Элис Уокер - Красные петунии
— А ты не понимаешь?
Я понимала. Мне показывали фотографию — труп Эммета Тилла, только что вытащенный из реки. Я видела снимки, где белые люди стояли вокруг костра и смотрели, как поджаривается тот, кто еще недавно говорил понятные им слова, пока они не вырвали у него язык. Еще как понимала.
— Что он хотел доказать?
— Не знаю, а ты знаешь?
— А может, он воспылал к тебе страстью? — спросила я.
— Вряд ли,— ответила она.
Мне вдруг стало стыдно. Потом я разозлилась. Просто рассвирепела. Да как она смеет такое рассказывать! — думала я.
Разве кто-нибудь знает, что думает об изнасиловании негритянка? Кто ее спрашивает? Кому это интересно? Да и разве она сама признается, что рискует быть изнасилованной гораздо больше, чем та белая, о которой идет здесь речь? Стоит заговорить об изнасиловании, в котором замешаны люди разного цвета кожи, и первая же мысль негритянки — спасти жизнь братьев, отца, сыновей, возлюбленного. Этот рефлекс вколочен в нее всей историей судов Линча. И во мне он тоже прочно сидит. Описывая в романе вымышленную сцену такого изнасилования, я три раза перечла автобиографию Айды Б. Уэллс[8] — все надеялась вымолить у нее прощение.
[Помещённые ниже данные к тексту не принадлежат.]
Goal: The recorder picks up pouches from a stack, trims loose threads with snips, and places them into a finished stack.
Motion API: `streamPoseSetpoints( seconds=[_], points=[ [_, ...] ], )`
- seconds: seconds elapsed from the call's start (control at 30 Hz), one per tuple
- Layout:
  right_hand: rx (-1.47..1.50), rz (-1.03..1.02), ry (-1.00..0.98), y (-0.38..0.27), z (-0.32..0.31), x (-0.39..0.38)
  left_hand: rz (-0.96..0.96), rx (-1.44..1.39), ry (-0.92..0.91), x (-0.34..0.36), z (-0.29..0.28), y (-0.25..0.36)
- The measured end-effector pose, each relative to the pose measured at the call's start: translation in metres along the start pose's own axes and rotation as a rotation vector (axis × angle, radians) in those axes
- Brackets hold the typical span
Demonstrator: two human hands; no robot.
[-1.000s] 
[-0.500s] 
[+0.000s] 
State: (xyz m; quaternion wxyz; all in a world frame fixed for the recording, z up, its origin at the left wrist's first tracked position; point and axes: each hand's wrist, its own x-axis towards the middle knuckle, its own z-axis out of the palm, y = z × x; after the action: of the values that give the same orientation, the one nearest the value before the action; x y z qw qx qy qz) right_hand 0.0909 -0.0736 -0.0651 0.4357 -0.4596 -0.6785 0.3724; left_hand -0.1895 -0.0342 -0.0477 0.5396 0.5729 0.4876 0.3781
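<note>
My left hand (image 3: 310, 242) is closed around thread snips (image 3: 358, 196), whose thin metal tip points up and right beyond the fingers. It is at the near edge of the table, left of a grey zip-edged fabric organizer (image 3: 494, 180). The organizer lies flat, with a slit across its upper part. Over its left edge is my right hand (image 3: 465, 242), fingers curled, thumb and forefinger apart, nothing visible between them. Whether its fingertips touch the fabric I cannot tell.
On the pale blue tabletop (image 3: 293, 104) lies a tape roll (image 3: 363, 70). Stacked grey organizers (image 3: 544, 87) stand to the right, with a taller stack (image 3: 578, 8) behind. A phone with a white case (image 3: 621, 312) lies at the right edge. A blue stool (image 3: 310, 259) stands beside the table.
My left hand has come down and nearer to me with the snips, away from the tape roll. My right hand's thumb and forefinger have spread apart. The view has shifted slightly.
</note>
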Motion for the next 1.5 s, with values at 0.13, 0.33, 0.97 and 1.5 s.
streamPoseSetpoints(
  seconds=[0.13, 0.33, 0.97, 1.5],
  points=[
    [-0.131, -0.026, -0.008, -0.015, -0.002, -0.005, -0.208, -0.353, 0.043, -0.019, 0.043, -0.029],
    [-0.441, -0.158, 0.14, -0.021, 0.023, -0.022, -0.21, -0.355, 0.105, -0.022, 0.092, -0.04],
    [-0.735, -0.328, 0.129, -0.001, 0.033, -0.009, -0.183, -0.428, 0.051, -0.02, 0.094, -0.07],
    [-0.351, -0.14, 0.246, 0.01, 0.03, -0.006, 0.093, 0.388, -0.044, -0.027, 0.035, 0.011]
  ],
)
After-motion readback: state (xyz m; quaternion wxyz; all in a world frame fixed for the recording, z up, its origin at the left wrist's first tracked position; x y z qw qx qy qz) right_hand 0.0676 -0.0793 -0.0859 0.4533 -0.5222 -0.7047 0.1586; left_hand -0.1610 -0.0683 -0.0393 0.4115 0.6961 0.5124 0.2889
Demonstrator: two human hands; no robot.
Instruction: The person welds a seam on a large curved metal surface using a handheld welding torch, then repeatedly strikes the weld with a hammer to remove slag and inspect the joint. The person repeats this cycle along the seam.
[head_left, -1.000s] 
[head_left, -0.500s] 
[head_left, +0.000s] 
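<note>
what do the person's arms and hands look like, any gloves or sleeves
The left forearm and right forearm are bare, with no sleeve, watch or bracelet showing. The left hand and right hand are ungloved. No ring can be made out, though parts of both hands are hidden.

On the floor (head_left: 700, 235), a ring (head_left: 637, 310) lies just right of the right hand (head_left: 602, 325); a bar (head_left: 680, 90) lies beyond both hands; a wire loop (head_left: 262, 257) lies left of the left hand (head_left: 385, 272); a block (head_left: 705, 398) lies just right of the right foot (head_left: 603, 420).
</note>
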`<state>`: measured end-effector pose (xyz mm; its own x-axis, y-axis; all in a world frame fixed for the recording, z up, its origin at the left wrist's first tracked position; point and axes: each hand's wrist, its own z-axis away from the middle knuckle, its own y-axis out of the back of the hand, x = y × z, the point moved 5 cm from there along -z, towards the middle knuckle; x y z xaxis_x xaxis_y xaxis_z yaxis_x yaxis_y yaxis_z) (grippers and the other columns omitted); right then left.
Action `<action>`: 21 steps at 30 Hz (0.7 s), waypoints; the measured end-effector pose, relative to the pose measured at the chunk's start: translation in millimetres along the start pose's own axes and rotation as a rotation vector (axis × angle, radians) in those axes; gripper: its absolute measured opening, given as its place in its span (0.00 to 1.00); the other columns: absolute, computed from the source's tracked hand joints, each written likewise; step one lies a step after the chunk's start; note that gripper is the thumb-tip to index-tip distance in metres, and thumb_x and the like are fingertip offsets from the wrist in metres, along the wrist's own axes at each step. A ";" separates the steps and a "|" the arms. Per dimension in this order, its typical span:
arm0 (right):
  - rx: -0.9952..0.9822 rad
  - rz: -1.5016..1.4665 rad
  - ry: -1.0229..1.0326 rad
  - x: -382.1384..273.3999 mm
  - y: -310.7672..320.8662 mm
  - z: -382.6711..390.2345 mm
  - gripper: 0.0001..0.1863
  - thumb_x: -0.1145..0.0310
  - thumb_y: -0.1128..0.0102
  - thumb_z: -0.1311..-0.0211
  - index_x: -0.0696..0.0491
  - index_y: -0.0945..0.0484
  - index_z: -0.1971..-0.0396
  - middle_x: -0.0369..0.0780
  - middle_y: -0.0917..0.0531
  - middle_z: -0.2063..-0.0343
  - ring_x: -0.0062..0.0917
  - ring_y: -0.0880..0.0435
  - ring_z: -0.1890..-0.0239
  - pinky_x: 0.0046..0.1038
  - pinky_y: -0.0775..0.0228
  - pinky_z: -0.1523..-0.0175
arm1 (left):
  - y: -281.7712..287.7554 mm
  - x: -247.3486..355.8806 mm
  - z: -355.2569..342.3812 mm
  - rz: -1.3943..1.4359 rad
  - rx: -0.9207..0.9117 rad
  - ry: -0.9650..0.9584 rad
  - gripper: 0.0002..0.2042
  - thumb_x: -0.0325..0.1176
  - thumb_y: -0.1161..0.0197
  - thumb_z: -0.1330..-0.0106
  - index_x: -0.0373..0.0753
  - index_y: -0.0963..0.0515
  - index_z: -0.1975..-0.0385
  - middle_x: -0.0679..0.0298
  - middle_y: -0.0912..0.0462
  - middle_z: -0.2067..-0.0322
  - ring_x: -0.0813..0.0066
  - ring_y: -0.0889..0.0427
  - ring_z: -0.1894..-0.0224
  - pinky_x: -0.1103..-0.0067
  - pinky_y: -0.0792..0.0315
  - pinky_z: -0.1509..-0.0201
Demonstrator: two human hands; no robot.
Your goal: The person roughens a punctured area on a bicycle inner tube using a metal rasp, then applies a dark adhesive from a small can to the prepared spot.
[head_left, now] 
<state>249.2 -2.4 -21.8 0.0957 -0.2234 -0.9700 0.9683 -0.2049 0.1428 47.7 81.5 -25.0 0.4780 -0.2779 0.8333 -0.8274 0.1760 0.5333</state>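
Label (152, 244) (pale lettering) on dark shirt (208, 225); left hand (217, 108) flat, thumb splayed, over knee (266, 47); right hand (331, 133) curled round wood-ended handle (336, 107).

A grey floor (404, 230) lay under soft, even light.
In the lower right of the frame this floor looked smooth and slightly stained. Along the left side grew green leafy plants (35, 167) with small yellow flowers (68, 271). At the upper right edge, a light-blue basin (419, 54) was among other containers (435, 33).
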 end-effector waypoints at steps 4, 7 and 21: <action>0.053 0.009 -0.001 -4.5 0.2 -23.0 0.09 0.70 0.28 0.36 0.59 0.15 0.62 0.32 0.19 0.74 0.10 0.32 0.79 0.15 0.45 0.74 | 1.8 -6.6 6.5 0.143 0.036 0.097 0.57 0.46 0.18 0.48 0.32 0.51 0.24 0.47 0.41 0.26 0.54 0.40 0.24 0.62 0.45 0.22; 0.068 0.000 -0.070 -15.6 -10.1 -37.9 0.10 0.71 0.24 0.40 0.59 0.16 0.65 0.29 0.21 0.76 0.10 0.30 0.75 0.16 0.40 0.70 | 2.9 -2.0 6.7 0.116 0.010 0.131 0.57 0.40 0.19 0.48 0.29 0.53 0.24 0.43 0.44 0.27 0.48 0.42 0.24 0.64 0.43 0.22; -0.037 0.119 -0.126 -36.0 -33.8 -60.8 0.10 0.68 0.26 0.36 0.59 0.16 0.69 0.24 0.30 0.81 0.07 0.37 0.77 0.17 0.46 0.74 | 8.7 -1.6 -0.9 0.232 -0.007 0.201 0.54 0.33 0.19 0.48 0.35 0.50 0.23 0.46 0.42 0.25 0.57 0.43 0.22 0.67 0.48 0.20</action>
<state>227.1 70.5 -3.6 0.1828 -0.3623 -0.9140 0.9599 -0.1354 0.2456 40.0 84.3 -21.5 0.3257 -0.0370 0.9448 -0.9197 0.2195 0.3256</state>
Я листала страницы и взывала к ее душе: «Пожалуйста, прости. Ведь я писательница». (Мне часто кажется, что стоит только исповедаться в своем призвании, и я заслужу вечное прощение, ведь писатель грешит не только постоянным желанием знать — как Ева, но и стремлением проникнуть в суть — тоже как Ева.) «Я не могу скрывать то, что сама жизнь мне открывает. Не хочу никого порочить, но я должна во что бы то ни стало распутать клубок своих переживаний — пусть только своих. Айда, я знаю, что ты всю жизнь пыталась спасти негров, обвиненных в насилии над белой женщиной, пыталась спасти их от озверевшей толпы ее сограждан. Я никогда не смогу так глубоко осознать, каково целому народу жить в вечном страхе суда Линча. Да еще эта клевета, что наши мужчины при одном виде белой женщины испытывают неудержимую похоть. Ты так убедительно показала, что негры, которых обвиняли в изнасиловании, были лишь невинными жертвами белых преступников, что я росла в полной уверенности, что негры не насилуют белых женщин. Вообще. Никогда. Оказывается, бывает: очень испорченные, совершенно ненормальные насилуют. Как ты посоветуешь мне писать о них?»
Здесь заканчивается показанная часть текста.